Operational Efficiency
- Fewer staff needed in some parts of the procedure, since assistant roles (holding retractors, managing the external magnet) are reduced. MedTech Dive+2Levita Magnetics+2
- The system footprint is designed to be compact, so it can fit into standard operating rooms without extensive retooling. Medical Product Outsourcing+1
Safety / Clinical Outcomes
Early clinical trials (e.g. in urology) suggest that the MARS platform achieves good outcomes: no conversions to open in studied cases, short hospital stays, no serious complications, negative margins in cancer surgeries. Learning curve for components like docking time is relatively short.
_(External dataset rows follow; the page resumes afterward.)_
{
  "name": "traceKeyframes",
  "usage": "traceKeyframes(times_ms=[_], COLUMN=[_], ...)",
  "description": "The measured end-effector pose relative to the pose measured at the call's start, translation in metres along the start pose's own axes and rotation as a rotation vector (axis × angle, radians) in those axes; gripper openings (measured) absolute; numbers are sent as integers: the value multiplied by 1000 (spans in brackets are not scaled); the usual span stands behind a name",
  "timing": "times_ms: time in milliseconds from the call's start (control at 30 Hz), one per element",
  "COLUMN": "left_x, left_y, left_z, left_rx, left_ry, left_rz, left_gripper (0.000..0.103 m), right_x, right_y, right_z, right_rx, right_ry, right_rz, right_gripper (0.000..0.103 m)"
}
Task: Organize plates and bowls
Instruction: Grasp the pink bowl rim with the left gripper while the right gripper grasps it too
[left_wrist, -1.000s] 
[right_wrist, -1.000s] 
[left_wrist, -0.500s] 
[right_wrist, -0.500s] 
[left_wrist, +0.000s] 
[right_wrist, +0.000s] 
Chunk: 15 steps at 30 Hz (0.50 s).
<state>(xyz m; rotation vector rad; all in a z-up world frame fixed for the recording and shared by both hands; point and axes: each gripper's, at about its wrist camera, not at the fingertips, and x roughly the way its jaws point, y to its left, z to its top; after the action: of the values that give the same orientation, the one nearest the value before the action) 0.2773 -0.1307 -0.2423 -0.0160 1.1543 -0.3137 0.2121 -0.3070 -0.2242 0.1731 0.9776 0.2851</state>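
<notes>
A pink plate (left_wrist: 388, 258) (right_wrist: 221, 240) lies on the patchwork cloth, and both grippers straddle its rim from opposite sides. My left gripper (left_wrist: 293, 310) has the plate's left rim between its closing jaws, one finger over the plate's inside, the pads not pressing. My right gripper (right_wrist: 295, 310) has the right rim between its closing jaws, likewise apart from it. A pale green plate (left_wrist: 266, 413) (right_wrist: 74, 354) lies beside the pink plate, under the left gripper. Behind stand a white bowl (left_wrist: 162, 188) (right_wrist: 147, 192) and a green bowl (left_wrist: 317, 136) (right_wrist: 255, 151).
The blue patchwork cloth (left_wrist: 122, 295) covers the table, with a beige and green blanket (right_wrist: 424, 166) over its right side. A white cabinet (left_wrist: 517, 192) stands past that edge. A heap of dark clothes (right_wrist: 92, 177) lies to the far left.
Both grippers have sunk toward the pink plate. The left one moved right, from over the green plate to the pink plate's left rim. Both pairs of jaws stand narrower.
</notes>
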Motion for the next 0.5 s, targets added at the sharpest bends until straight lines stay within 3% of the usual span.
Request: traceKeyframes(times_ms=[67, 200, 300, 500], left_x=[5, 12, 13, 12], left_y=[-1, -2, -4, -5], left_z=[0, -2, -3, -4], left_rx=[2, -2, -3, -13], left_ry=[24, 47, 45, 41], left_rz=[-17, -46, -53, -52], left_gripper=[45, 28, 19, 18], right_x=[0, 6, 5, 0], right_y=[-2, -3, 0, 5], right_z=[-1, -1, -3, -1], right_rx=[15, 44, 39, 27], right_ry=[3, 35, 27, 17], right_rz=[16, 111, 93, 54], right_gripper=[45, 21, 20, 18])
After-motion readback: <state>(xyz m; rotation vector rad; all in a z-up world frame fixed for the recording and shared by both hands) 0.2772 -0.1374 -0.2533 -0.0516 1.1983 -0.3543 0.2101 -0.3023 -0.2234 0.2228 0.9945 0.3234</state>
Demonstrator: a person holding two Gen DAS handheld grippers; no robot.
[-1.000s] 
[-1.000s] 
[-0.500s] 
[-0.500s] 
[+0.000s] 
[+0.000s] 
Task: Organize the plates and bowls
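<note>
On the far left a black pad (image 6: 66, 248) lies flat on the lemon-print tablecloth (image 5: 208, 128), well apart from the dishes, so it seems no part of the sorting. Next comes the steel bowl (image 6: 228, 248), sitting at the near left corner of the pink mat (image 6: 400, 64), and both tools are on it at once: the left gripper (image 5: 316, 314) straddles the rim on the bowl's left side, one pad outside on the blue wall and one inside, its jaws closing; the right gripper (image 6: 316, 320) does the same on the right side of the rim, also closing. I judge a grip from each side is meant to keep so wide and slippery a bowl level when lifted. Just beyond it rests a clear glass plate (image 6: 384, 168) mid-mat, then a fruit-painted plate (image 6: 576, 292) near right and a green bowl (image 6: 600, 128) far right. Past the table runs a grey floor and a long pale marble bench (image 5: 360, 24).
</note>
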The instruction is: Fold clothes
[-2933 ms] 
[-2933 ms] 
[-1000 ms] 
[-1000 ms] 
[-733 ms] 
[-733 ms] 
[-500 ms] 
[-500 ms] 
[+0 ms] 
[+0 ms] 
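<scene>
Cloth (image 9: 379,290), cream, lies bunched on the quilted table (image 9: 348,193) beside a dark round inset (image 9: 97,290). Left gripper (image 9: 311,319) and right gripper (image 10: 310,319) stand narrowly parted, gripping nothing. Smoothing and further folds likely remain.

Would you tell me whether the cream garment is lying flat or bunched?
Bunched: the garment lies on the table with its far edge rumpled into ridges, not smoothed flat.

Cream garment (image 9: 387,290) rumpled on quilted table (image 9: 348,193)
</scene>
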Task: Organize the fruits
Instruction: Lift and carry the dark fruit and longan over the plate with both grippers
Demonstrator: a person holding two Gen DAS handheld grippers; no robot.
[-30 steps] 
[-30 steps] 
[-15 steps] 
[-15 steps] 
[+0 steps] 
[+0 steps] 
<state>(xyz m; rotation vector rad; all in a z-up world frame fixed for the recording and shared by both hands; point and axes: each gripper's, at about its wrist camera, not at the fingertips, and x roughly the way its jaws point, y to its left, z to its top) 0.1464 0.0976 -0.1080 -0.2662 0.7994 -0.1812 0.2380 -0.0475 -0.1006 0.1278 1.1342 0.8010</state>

Magnetic Coupling Limitations
The effectiveness of magnetic retraction depends on patient anatomy: thickness of the abdominal wall (body-mass index), presence of fat, distance between magnet exterior and interior parts. In some cases this may reduce force or stability. OAE Publish+1
Learning Curve
Although the learning curve appears manageable (for example in the urology series, docking times improved by case 4), there is still operator training required to use the MARS platform efficiently.
Cost & Regulatory Approval
New devices like MARS require regulatory clearances (FDA etc.), which adds cost and time. Hospitals will need to invest in the systems, train staff, and adapt workflows.
Device Size / Strength Trade-offs
Higher magnetic forces require stronger magnets, which pose safety concerns (jerk, unwanted interactions), require careful design. Also, stronger external magnets may be bulkier or more difficult to position. There may be trade-offs between magnet strength and patient comfort. (These are ongoing engineering challenges.)
Scope of Applications / Evidence Base
While early studies show promise for several abdominal procedures, more data are needed to compare outcomes (long-term, cost, complications) vs standard laparoscopic or robotic surgery. Also, the system may be less effective in certain complex cases or where retracting multiple large organs is needed.

FDA Clearance
In August 2023, Levita’s MARS platform received FDA 510(k) clearance for abdominal laparoscopic procedures.
Use Cases / Clinical Adoption
By mid-2025, over 1,000 procedures had been performed using MARS globally. Levita Magnetics
Combination with Other Robotic Platforms
There have been procedures combining Levita MARS with other robotic surgical systems (e.g. da Vinci SP) to take advantage of single-port access plus magnetic retraction/neurovascular exposure.

Expansion to More Surgeries and Specialties
As more data accumulate, MARS may be applied to hernia repair, more bariatric procedures, hiatal hernias, colorectal, urology, etc. The indications are expanding.
Enhanced Control Interfaces
Improvements in how surgeons control magnetic components (more ergonomic arms, automated assist, better integration with visualization) are likely to help adoption.
Further Integration of Robotics + AI/AR
Combining this technology with augmented reality (AR) or artificial intelligence for image guidance may enhance precision. Early uses of AR in abdominal surgery with MARS have been reported.
Cost Effectiveness Studies
Long-term studies comparing MARS vs standard laparoscopy or pure robotic surgery (costs, outcomes, recovery times) will be essential to inform hospital procurement decisions.